# [WORK REQUEST]
Using the listing below, say how many of its lines hold "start". Offer nothing beyond the number.

# [STORED DATA]
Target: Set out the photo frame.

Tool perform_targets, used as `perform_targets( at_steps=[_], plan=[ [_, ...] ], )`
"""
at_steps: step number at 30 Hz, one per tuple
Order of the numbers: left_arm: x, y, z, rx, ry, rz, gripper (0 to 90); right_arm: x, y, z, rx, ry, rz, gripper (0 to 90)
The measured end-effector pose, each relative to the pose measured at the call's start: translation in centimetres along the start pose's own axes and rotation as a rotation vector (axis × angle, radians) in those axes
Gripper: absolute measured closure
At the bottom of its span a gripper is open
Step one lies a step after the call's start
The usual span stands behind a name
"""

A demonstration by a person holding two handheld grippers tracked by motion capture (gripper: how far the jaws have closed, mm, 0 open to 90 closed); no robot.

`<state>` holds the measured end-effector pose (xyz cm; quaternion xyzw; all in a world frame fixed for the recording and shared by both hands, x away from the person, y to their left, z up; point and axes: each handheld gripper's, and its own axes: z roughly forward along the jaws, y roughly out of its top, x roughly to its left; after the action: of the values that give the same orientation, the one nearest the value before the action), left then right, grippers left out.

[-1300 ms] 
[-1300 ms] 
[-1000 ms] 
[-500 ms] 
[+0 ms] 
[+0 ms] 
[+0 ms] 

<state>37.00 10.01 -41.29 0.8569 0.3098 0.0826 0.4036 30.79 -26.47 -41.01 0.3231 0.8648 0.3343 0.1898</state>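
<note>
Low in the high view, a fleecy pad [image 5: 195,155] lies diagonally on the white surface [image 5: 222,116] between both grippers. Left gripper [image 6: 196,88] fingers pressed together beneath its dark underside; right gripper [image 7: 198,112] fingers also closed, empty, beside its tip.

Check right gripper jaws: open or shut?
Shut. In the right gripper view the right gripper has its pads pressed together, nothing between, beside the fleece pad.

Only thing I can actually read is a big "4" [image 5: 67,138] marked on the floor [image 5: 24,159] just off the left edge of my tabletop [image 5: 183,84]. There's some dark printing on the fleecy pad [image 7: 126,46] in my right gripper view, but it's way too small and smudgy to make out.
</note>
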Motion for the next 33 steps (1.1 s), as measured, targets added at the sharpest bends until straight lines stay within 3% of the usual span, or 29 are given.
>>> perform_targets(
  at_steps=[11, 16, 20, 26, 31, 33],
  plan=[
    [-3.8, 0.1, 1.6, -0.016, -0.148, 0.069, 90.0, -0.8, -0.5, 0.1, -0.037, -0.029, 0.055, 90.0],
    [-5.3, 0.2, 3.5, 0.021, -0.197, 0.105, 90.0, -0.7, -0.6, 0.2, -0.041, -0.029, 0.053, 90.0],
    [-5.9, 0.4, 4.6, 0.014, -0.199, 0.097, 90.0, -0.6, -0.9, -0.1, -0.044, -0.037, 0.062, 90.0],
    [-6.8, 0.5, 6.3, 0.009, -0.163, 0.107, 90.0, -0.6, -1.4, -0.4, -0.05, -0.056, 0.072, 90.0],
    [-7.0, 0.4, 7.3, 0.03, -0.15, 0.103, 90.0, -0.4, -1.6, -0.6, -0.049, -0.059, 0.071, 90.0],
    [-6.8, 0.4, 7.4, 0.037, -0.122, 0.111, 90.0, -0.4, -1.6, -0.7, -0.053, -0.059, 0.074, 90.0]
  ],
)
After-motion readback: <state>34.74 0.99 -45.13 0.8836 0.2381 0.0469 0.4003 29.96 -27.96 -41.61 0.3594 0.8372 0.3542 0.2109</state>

# [ANSWER FOR THE TASK]
2